Desde então que Cavaco Silva não cessa de “exortar as forças políticas” ao diálogo e ao compromisso. Cada vez com menos resultados práticos. É caso para perguntar se não será tarde de mais? A escassa vantagem do PS nas eleições europeias, abrindo espaço à candidatura de António Costa à liderança, lançou o partido numa crise interna que poderá prejudicá-lo mais do que beneficiá-lo. Já antes disso, a seguir à demissão de Vítor Gaspar e à falsa saída de Portas, António José Seguro fora obrigado a recusar a proposta de “compromisso” de Cavaco Silva para não perder o controlo do PS. Ora, nada está mais longe de dialogar e de fazer compromissos do que um líder acossado e um partido fracturado como é hoje o PS. Se Seguro não o fez quando tinha na mão a hipótese de ser primeiro-ministro, como é que qualquer dos candidatos à liderança do PS o faria antes de novas eleições?

A insistência da Cavaco torna-se algo patética quando todos os actores relevantes, incluindo o PCP e o BE, sabem que não há qualquer “diálogo construtivo” à vista. Há quem considere que o PR apenas pretende salvaguardar a sua imagem. Eu penso que ele crê realmente na necessidade de um compromisso entre os três partidos do arco constitucional ou pelo menos entre o PSD e o PS. Mais: acredito que ele está, efectivamente, a defender aquilo que é a opinião maioritária do eleitorado. E não deixa de ser insensato que as tentativas da Presidência para promover esse compromisso fiquem sem resposta dos partidos. A enésima reunião do Conselho de Estado no passado dia 3 mostra isso mesmo. Por isso é que o tom unanimista da reunião é inquietante, pois todos pressentimos que os votos pios dos conselheiros, dos quais ninguém pode discordar, ficarão sem eco.

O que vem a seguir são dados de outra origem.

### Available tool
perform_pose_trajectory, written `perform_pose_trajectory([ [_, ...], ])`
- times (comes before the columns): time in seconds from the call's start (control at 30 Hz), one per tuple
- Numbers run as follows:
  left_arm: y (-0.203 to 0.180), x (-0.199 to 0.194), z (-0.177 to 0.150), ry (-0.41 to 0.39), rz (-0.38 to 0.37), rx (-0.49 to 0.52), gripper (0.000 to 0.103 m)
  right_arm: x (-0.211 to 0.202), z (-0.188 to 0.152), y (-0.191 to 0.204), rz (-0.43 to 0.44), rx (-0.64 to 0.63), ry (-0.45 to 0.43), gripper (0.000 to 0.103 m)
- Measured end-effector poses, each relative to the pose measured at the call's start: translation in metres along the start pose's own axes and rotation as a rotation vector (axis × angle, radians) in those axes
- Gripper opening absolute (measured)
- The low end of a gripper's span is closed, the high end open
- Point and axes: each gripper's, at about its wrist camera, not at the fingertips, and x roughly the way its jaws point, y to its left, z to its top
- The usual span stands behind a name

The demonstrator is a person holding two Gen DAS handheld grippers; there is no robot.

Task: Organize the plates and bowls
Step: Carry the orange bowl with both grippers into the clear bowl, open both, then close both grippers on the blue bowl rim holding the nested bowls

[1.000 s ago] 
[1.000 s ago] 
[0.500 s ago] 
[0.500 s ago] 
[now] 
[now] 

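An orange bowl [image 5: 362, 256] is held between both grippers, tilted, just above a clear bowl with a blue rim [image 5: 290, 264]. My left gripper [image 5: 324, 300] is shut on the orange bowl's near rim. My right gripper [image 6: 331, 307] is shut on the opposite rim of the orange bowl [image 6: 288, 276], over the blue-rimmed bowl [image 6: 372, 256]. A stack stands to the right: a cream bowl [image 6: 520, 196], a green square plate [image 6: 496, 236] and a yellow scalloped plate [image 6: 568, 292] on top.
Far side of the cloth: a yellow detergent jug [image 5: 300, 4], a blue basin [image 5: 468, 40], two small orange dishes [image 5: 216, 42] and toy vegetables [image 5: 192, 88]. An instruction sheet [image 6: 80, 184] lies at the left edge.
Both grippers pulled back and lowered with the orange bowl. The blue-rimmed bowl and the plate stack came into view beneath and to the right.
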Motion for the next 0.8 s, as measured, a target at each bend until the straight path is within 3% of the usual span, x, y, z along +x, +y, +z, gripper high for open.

Ou seja, o problema não está nem nos discursos nem sequer nas intenções ou nas reservas mentais. Está nos partidos e na sua natureza; na vontade de poder e na desconfiança mútua que se esconde sob os mantras ideológicos. E está sobretudo na constituição do próprio regime político, essa constituição que o Tribunal Constitucional usa para se negar a reconhecer as necessidades do país. Era por aí que devia começar a tal “reforma do Estado”, mas falaremos disso em breve. A partir daqui, voltarão as mútuas apóstrofes partidárias de indisponibilidade para o diálogo sem que nenhum dos dois principais partidos esteja minimamente assegurado de uma maioria absoluta. Vamos ficar de respiração suspensa entregues ao descrédito do pugilismo partidário. O que deveria ter sido feito em 2009, quando o eleitorado falou claramente ao retirar a maioria absoluta ao PS, é capaz de já não ser possível agora.

Percebem-se assim as hesitações de Paulo Portas a fim de ficar disponível para uma das três maiorias possíveis em 2015: por ordem da provável preferência dele, com o PS, com ambos ou outra vez com o PSD. Daí que Passos Coelho pretenda ligar o destino do CDS ao seu, coisa que o CDS deveria resolver o mais rapidamente possível, pois isso seria importante para determinar a táctica do PS. Entretanto, temos de viver até ao ano que vem e para além disso. A relativa indiferença com que a esmagadora maioria do eleitorado observa estas manobras perigosas deve-se, muito possivelmente, ao facto de estar convencida de que, seja qual for o governo, as políticas concretas serão sempre as da União Europeia à qual não queremos deixar de pertencer. Resta saber se os eleitores têm razão.